Bien que sa carrière ait été temporairement interrompue par son service pendant la Première Guerre mondiale – au cours de laquelle il a été gravement blessé – Roche est revenu sur le devant de la scène des arts décoratifs français après la guerre. En 1920, son talent a été reconnu par le prestigieux Prix Blumenthal (Fondation américaine pour la pensée et l’art français). Cette distinction a marqué le début d'une collaboration prolifique et durable avec la Manufacture de Sèvres, qui a abouti à des installations remarquables lors des Expositions internationales de 1925 et 1937, où il a présenté des œuvres monumentales telles que Le Paradis terrestre.

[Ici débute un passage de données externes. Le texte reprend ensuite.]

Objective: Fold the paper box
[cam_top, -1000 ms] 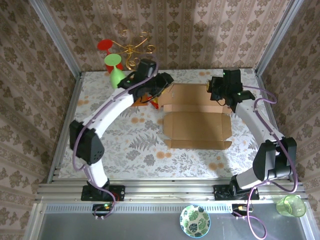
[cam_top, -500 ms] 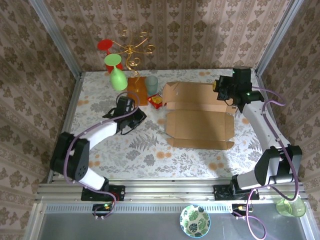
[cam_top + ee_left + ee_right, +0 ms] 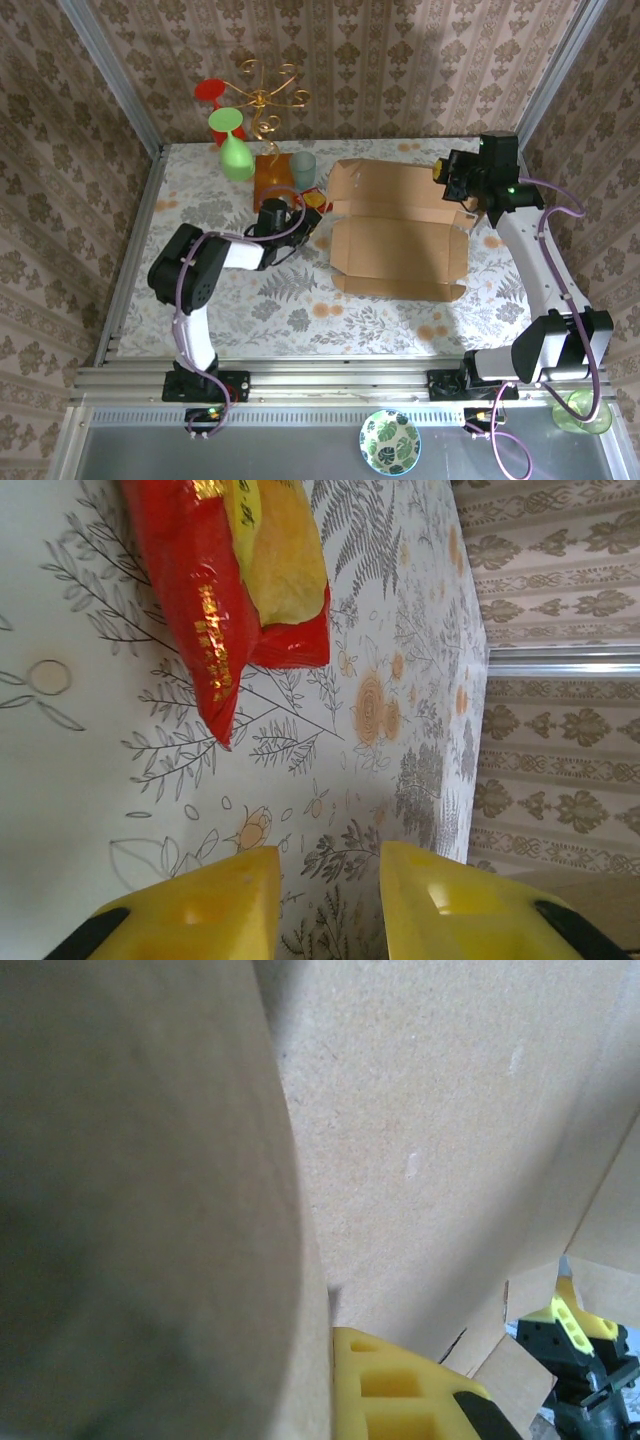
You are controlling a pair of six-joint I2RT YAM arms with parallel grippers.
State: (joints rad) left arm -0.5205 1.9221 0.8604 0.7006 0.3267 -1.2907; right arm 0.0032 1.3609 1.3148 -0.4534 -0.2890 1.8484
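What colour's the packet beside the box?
Red packet, yellow patch, gold print; best in left wrist view.

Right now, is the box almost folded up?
Not nearly. Done: hardly anything; the paper box lies open and mostly flat, flaps spread. In hand: the right tool looks pinched on the box's far right corner, where the back panel seems tipped up a little. The left tool is open beside a red snack packet, holding nothing. Left: raising the walls, tucking flaps, closing the lid.
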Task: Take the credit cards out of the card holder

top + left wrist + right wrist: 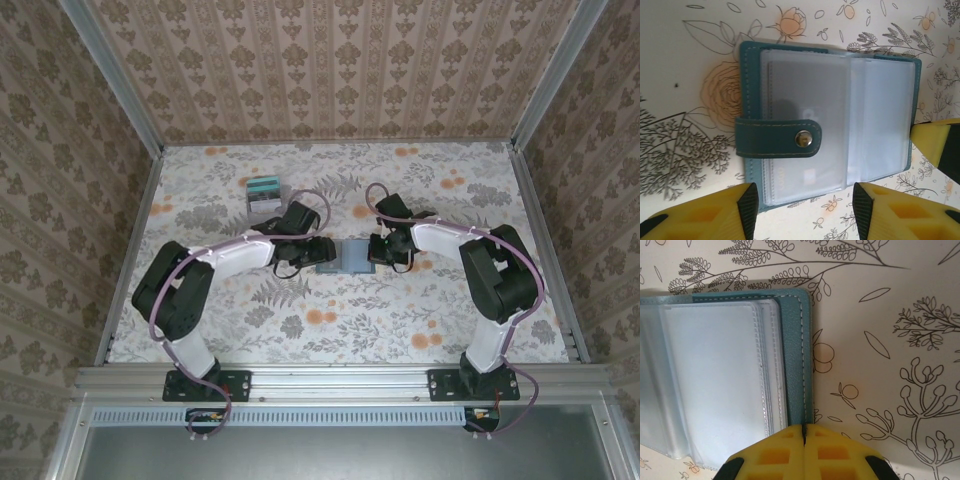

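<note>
The teal-blue card holder [345, 258] lies open and flat at the middle of the table, its clear sleeves [805, 100] facing up. A strap with a metal snap [803, 138] lies folded across its left panel. A pale card [807, 175] shows faintly through the frosted sleeve under the strap. My left gripper [805, 210] is open, its fingers [747, 205] on either side of the left panel's near edge and clear of it. My right gripper [803, 427] is shut, with its tip resting on the holder's right stitched border [797, 365].
A grey rectangle with a green band [264, 192] lies at the back left, behind the left arm. The floral tabletop [330, 320] is walled in by patterned panels and metal rails. My right gripper's yellow finger [935, 142] shows at the holder's far side.
</note>
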Available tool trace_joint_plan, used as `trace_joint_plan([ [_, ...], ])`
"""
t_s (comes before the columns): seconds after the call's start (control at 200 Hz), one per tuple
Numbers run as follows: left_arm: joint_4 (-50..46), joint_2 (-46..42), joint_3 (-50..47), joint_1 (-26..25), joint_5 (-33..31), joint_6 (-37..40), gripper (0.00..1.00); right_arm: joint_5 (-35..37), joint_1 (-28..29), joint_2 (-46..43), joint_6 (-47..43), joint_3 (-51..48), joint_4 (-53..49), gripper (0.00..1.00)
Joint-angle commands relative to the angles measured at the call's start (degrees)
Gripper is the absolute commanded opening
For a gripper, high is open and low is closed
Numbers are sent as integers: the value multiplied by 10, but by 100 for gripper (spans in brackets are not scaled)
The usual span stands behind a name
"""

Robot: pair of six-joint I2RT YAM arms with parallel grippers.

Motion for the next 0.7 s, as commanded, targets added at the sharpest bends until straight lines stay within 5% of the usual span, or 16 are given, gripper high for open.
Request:
trace_joint_plan([
  [0.0,0,14,21,-4,24,13,54,2,3,21,-4,4,-2,0],
  [0.695,-48,86,61,-2,46,32,54,-8,4,19,1,1,-2,0],
])
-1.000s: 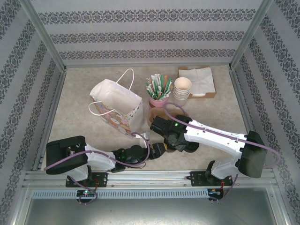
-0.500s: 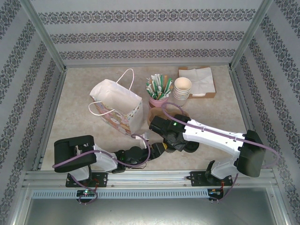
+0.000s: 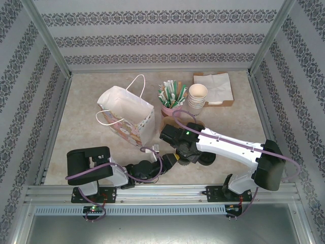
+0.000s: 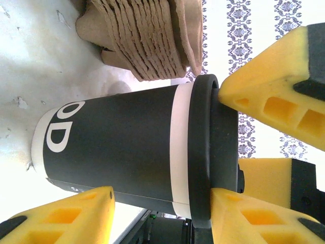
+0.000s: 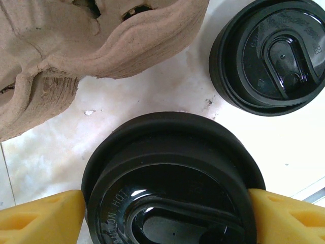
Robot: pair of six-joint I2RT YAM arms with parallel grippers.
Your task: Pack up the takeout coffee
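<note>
Right fingers [image 5: 40,218] | takeout coffee [image 5: 172,193] between them | touching lid both sides

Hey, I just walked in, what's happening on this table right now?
Both arms are at one coffee cup standing on the table by a stack of cardboard carriers. The right gripper is above it, a finger on each side of its black lid. The left gripper is close at the cup's side; its grip is unclear. The cup isn't in the paper bag yet.
</note>
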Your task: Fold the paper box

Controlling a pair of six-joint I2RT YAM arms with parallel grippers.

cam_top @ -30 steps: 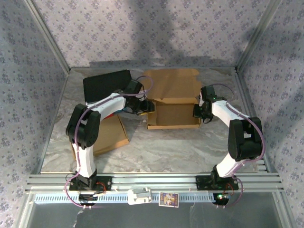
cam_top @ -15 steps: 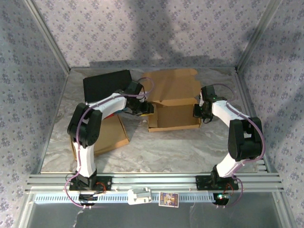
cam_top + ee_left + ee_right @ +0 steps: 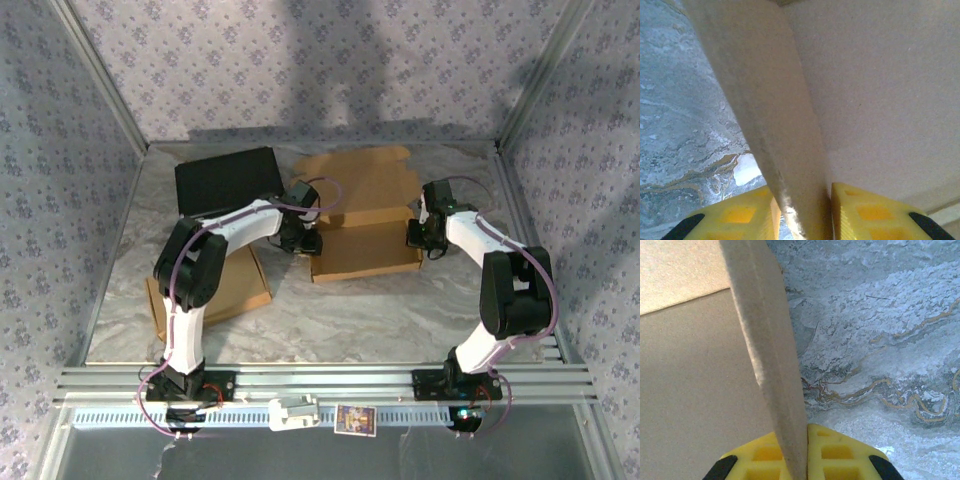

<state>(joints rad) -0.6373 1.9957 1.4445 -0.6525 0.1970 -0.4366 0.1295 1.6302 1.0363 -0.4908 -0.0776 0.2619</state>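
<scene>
A plain brown paper box [image 3: 366,247] sits towards the back of the table [image 3: 350,320], roughly in the middle, half folded; its long front wall stands upright, facing the near edge; behind it a wide lid flap [image 3: 362,183] is spread open, its far edge notched; the left gripper [image 3: 309,241] pinches the box's left end, the right gripper [image 3: 416,236] its right end; close up, each end wall [image 3: 790,150] is a thin, pale strip of card seen edge-on, clamped between yellow fingers [image 3: 840,455].
</scene>
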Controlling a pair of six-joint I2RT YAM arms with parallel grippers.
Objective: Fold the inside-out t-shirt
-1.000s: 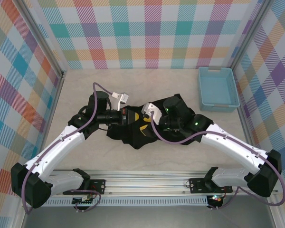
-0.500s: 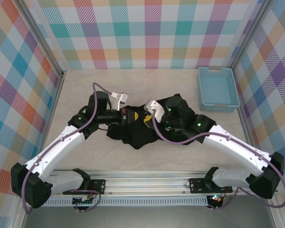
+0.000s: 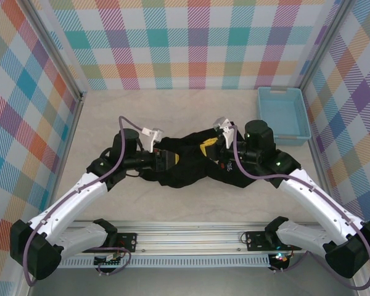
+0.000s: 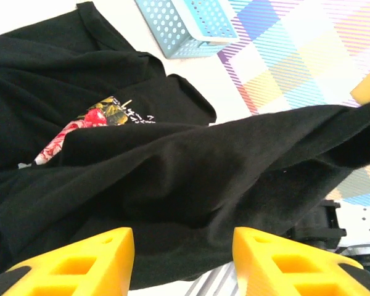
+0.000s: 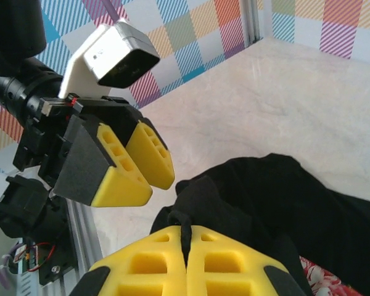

Dans les années 1930, Roche a travaillé en étroite collaboration avec son frère, le designer et décorateur visionnaire Serge Roche. Camille a réalisé les décors peints complexes pour l'hôtel particulier de Serge rue Las Cases et a contribué à des paravents magistraux et chatoyants sur feuilles d'or et d'argent pour leur clientèle internationale d'élite – y compris un grand projet décoratif en 1938 pour la villa de Lord et Lady Cholmondeley à Juan-les-Pins.
Au-delà de ses commandes d'intérieurs monumentales, Camille Roche reste très célébré pour la virtuosité intime de ses œuvres sur papier. Ses nus masculins et féminins évocateurs, ses paysages saisissants et ses études animalières sensibles ont fait l'objet d'importantes expositions personnelles à la Galerie Devambez (1924) et à la Galerie Vincent (1930), et il est resté un habitué du Salon d’Automne et du Salon des Artistes Décorateurs tout au long de sa vie.